A contemporary take on a historic form of sculpture. Photo: courtesy Kara Walker and Creative Time

Kara Walker is best known for her room-size tableaux of black cut-paper silhouettes arranged on white walls and set in the ante­bellum American South. The contrast between the delicacy of the figures and the depravities of the behaviour they are engaged in, scenes of unimaginable cruelty depicted with bacchanalian abandon, is what gives much of her art its power. For her latest work—a massive sculptural installation opening this week at the disused Domino Sugar Factory in Brooklyn—she is exploring America’s racial history in a radically different style. 

The new piece, A Subtlety, has been commissioned by the public art ­organisation Creative Time. Its scale is unprecedented for the artist—the ­central figure is 75.5ft long, 35.5ft high and 26ft wide. The work is mostly made out of sugar and comprises a series of figures, including 15 servants bearing empty baskets and bananas. These boyish slaves are moving towards a giantess at the centre of the piece, naked except for a Black Mammie headscarf. Her sphinx-like physique is exaggeratedly feminine. “I was thinking about sugar and the associations with desire,” explains the artist. 

“The space is loaded with history,” she says. “Mention sugar, and slavery comes to mind, as do industry, agriculture, diet and all these issues which are still relevant.”

Before Walker could set foot in the factory, the floors needed to be cleared of “a six-inch layer of molasses. There’s sugar residue everywhere,” she says. “It’s a gritty process to turn sugar white, and that was the only real purpose for the factory. You can have the sweetness without the whiteness, but there was this idea that by becoming white, it also became pure.”

At its peak, the factory was the largest sugar refinery in the world. By 1870, it was producing more than half the sugar consumed in America, and in 1896, the American Sugar Refining Company, which operated the plant, was one of the first 12 companies listed on the Dow Jones. 

The sugar trade created a triangular economy: slaves were sold from Africa to the Americas; sugar to New England; and then rum made from molasses was sold back to Africa. “Sugar brought about a new kind of world structure: diets changed, the way business was done changed, there was a rise of the importation of enslaved Africans,” Walker says. The full title of the installation makes this history explicit: A Subtlety, or the Marvelous Sugar Baby, an Homage to the unpaid and overworked Artisans who have refined our Sweet tastes from the cane fields to the Kitchens of the New World on the Occasion of the demolition of the Domino Sugar Refining Plant.
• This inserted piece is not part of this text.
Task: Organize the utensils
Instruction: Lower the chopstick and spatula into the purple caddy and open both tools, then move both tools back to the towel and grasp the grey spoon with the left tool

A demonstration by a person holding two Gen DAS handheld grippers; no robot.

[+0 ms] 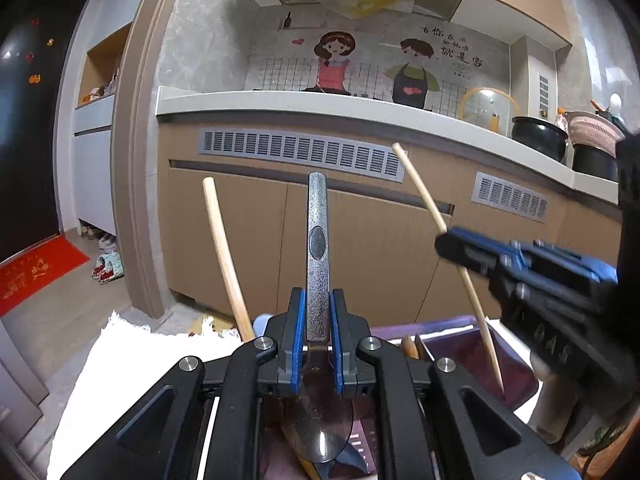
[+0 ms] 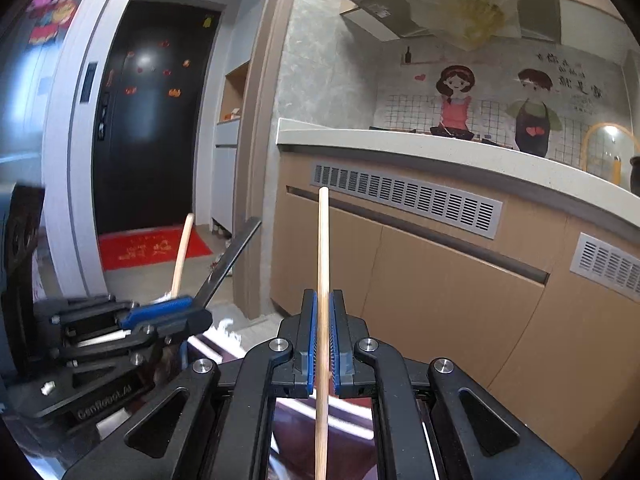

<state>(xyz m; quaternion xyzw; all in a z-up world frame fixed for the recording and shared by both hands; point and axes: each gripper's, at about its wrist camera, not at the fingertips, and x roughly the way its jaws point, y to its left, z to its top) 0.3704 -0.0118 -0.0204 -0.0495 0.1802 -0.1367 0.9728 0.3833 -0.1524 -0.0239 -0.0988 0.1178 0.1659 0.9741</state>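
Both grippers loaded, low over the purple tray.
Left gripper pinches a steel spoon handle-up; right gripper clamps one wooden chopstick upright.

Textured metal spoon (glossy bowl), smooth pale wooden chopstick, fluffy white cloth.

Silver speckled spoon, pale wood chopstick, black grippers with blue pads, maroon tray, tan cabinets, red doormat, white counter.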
Despite its dark subject matter, Walker’s work usually balances humour and menace in equal measure, her comedy a graveside pirouette. But she struggled to find the humour in this piece. “I got to this place where I was feeling so cruel,” she says. “I didn’t know if I wanted to make a work that only skewered the public in their desire for sugar.” Then she uncovered a description of a banquet held by King Henry V, where “each course was interrupted by ‘subtleties’—sugar sculptures depicting a scene from recent history or a hunt… the history was ­fascinating but so was the awesome name of these pieces, it brought back the humour. So I’m making a subtlety on a really, really big scale.”

Extreme reactions

Walker was born in Stockton, California, in 1969 and went to art school in Georgia before gaining an MFA at the Rhode Island School of Design. In 1997, aged 27, she became the youngest recipient of the MacArthur Foundation “genius” grant. Despite the acclaim, the sugar installation is her first large-scale public commission. “Bringing my work to a wider audience has always been fraught,” she says, acknowledging that her art often elicits extreme reactions. In 2012, staff at the Newark Public Library covered up a Walker drawing on loan from a collector in protest at its depictions of violence, which included lynchings, a burning cross and a white man forcing a black woman’s head to his crotch. 
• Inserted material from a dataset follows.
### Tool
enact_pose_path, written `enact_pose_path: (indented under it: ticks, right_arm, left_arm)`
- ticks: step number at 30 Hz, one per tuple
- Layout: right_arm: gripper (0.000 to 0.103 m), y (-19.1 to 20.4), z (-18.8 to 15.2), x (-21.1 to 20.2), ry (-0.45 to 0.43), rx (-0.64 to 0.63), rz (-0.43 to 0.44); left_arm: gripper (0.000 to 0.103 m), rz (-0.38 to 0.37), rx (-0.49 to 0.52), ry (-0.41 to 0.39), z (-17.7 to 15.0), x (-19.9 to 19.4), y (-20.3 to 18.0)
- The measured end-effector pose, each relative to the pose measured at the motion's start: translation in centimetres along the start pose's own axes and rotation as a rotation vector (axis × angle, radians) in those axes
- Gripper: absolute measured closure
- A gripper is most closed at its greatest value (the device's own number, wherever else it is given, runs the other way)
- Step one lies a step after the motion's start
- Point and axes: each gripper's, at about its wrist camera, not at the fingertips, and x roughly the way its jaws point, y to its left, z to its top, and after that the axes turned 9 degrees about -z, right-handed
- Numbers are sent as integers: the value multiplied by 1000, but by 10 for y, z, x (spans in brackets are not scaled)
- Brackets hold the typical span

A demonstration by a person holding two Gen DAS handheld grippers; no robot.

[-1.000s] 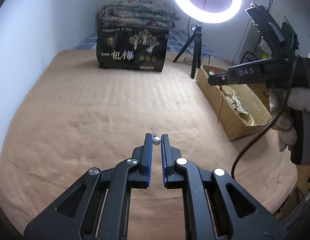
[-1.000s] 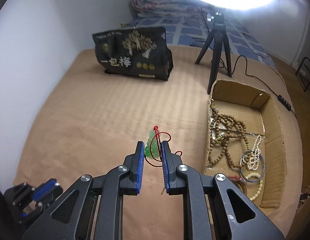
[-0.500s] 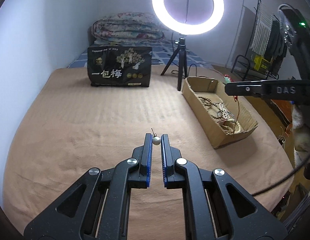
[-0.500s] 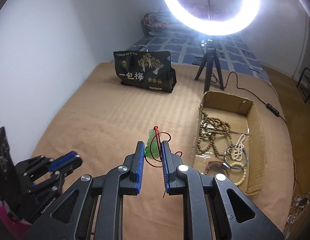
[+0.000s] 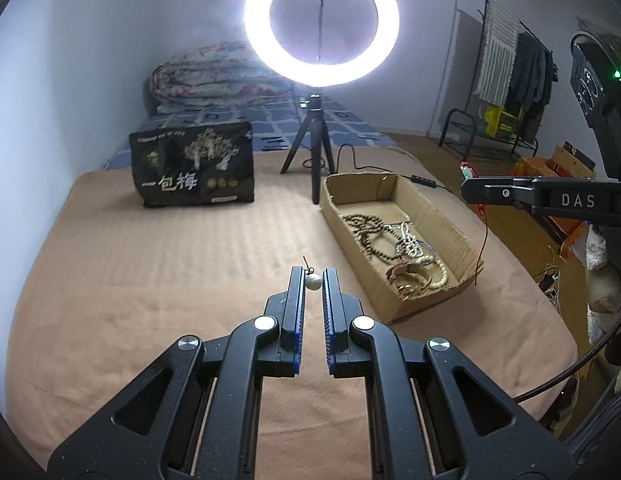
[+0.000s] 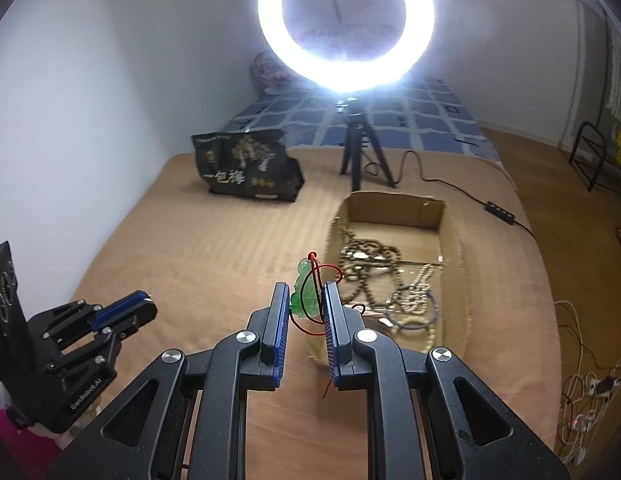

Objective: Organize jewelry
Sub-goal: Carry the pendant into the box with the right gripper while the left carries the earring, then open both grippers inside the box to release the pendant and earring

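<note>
- Right hand-held gripper [image 6: 306, 300] is pinching a green pendant [image 6: 303, 294] on a red cord [image 6: 316, 280] between its blue pads; the cord is looping out past the tips and trailing down under them.
- Left hand-held gripper [image 5: 313, 280] is pinching a small pearl bead [image 5: 313, 281] w/ a dark wire hook right at the tips.
- Both are hanging in the air over the tan bed cover [image 5: 190, 264], not touching it.
- Cardboard box [image 6: 454, 248] is sitting on the bed cover, already holding brown bead strands, a pearl strand & a bangle.
- Key relation: from the right hand-held gripper the box is lying just fwd & to the right, its near-left corner almost under the tips. From the left hand-held gripper the box [image 5: 342, 216] is lying further off, fwd-right.
- Box long axis is running away from both cams, toward the ring light [image 5: 321, 24] tripod, so there's plenty of room along its length.
- Judgement: right side is nearer, so the pendant prob. goes first w/ a short shift right & a drop; the bead is needing a longer reach across.
- Risk: the dangling cord could be catching on the box's left wall.
</note>
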Motion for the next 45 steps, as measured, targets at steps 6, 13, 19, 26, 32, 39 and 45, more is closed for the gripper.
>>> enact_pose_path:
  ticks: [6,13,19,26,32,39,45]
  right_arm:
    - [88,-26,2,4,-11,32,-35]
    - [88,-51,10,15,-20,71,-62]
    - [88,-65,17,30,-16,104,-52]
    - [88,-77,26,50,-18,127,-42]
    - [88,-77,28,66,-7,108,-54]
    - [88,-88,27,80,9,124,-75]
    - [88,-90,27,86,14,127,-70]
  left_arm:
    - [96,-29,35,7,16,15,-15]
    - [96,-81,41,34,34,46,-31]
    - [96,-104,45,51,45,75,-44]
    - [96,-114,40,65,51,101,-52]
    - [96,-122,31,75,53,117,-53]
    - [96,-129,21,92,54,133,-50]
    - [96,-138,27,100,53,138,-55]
The controversy surrounding the work was nothing new. In 1997, an older generation of African-American artists, including Betye Saar, launched a campaign against Walker’s work, describing it as “revolting” because in their view it failed to clearly identify the perpetrators and victims of history, instead operating in a moral grey zone. They asked whether her art betrayed African-Americans for the amusement of the white establishment. 

Walker has never let these criticisms sway her. Instead, her changes of direction have been prompted by her own assessments of her motivations. She began her career as a painter, but largely abandoned the practice. “I realised I was trying so hard to become one of the boys,” she says. “I wanted to take a look at that because it’s a problematic dynamic that I’d invested myself in without scrutiny.”

She is still taking on the boys’ club. “Somebody asked me whether the colossal nature of this piece is a kind of power play,” Walker says. “Maybe it is a jab at the notion that scale equals importance.” In any case, the massive installation is not a permanent monument to Walker’s ambitions. “It’s made from a soluble material,” she says. So a year from now, it may not even exist anymore.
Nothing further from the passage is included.